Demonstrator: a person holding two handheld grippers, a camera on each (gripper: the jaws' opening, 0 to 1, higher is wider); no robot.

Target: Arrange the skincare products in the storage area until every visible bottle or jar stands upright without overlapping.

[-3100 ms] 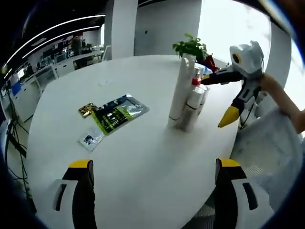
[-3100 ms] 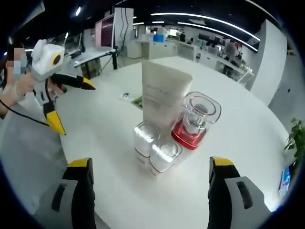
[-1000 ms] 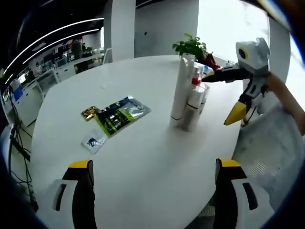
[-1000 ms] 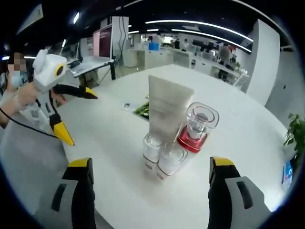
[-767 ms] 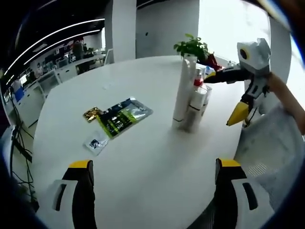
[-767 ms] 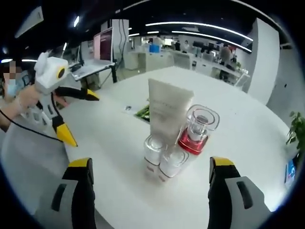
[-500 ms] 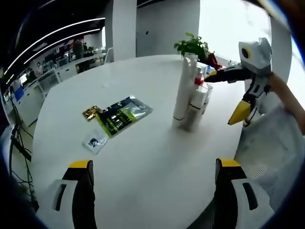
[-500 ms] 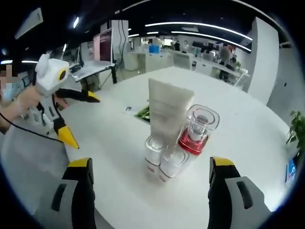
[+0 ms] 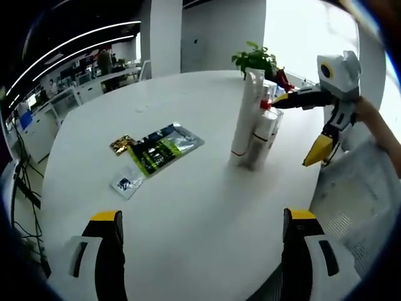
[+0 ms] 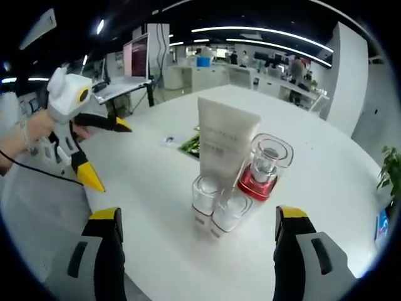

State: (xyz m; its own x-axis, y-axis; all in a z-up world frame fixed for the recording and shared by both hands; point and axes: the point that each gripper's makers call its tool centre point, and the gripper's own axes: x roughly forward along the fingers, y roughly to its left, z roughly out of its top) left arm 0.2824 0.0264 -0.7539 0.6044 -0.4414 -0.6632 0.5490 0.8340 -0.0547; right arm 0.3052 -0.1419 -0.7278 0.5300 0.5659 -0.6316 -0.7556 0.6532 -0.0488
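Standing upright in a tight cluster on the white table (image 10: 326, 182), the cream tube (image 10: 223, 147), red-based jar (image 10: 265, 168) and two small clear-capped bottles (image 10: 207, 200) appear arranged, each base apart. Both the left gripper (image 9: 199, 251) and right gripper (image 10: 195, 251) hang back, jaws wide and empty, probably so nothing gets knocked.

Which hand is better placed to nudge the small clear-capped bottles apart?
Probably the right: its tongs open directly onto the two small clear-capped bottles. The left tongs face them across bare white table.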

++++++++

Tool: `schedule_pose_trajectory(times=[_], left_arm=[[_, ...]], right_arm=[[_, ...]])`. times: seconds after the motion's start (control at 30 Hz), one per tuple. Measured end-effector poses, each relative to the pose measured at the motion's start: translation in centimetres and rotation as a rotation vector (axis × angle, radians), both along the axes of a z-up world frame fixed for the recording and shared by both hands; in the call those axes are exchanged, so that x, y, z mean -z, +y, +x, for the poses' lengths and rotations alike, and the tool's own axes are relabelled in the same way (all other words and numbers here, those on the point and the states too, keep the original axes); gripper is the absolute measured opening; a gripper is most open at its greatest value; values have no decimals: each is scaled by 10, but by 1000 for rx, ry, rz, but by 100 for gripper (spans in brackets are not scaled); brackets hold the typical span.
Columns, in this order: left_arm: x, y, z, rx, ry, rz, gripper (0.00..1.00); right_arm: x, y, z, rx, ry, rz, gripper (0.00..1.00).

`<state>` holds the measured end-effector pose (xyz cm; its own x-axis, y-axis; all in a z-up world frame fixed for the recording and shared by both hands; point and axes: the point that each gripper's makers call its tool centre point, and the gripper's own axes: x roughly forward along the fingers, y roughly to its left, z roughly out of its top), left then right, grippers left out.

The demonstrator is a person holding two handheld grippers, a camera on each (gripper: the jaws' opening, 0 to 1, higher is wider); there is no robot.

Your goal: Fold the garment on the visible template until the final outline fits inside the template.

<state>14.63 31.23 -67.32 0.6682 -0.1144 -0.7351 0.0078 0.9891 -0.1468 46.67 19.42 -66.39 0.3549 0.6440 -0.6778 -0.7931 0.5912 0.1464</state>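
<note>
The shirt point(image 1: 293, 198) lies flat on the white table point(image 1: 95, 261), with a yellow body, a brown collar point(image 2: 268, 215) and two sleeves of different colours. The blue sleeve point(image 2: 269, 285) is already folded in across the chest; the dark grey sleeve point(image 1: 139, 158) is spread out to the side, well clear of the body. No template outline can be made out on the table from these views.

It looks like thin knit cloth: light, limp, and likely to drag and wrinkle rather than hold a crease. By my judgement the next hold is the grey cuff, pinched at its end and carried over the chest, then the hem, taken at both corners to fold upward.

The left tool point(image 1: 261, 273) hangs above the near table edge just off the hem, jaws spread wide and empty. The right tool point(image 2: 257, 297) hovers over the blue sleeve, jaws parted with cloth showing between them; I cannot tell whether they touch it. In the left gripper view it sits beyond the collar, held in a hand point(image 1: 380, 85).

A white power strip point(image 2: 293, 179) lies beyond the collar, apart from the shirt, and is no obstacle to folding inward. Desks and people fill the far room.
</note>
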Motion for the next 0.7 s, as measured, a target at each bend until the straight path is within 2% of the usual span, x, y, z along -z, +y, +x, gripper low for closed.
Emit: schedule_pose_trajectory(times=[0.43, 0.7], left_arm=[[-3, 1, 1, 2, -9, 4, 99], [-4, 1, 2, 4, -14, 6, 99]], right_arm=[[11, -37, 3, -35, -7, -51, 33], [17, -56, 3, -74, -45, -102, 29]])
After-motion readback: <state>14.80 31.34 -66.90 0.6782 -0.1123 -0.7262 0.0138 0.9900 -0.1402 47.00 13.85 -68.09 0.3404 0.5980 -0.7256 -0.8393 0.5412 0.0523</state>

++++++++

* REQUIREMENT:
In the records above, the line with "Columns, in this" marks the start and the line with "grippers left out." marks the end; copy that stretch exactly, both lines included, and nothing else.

* COMPLETED EXERCISE:
Columns, in this order: left_arm: x, y, z, rx, ry, rz, gripper (0.00..1.00); right_arm: x, y, z, rx, ry, rz, gripper (0.00..1.00).

`<state>` holds the measured end-effector pose (xyz cm; its own x-axis, y-axis; all in a z-up world frame fixed for the recording and shared by both hands; point and axes: the point that each gripper's makers call its tool centre point, and the gripper's own axes: x roughly forward along the fingers, y roughly to its left, z roughly out of its top), left then right, grippers left out.

No further output is expected for this exercise.